• _TASK DESCRIPTION_:
The expected answer is every line of the material that contains the word "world".

• _DATASET EXCERPT_:
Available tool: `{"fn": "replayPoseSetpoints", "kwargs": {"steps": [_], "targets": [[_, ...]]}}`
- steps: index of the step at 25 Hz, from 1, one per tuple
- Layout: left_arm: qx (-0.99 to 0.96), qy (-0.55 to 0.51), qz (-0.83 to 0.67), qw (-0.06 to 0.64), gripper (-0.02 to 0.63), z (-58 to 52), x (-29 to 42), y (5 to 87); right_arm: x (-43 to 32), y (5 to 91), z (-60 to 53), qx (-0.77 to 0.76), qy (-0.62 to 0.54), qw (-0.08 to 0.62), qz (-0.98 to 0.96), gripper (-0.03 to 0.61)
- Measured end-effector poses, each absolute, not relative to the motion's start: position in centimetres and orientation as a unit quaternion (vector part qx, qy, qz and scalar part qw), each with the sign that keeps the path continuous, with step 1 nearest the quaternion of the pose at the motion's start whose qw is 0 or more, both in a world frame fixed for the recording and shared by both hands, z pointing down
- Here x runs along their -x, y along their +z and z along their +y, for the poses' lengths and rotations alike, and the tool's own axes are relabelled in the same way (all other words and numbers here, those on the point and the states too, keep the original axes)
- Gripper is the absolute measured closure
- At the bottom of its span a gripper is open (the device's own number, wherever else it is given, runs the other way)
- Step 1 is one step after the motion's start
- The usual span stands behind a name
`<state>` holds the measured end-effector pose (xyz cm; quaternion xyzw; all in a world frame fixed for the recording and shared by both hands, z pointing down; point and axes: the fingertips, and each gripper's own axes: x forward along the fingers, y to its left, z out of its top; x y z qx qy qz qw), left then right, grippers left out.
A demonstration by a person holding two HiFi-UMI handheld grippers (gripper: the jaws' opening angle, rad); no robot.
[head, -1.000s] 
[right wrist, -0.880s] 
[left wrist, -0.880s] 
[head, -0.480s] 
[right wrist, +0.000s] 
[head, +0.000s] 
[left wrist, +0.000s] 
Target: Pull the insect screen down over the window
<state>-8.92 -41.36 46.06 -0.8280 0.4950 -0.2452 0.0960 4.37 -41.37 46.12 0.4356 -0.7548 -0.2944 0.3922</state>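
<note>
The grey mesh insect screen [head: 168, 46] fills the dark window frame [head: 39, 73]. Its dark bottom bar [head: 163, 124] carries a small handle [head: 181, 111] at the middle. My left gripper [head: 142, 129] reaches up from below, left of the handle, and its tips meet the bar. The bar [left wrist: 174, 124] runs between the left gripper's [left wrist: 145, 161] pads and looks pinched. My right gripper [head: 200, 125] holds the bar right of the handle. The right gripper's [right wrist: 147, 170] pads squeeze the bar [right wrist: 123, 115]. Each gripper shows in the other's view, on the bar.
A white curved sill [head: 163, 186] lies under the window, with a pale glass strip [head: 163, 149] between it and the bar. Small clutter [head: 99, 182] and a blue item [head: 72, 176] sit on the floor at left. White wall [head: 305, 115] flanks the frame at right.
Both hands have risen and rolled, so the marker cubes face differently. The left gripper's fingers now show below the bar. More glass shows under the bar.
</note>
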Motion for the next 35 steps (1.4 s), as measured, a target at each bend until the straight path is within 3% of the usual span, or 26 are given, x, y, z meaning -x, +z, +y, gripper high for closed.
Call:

• _RESPONSE AREA_:
- Measured end-effector poses, each absolute, not relative to the motion's start: position in centimetres and orientation as a unit quaternion (vector part qx, qy, qz and scalar part qw), each with the sign that keeps the path continuous, with step 1 nearest the quaternion of the pose at the motion's start whose qw is 0 or more, both in a world frame fixed for the recording and shared by both hands, z pointing down
`<state>` holds the measured end-effector pose (xyz cm; quaternion xyzw; all in a world frame fixed for the recording and shared by both hands, z pointing down; point and axes: the fingertips, and each gripper's own axes: x forward along the fingers, y to its left, z out of its top; x y z qx qy qz qw), left then right, grippers left out.

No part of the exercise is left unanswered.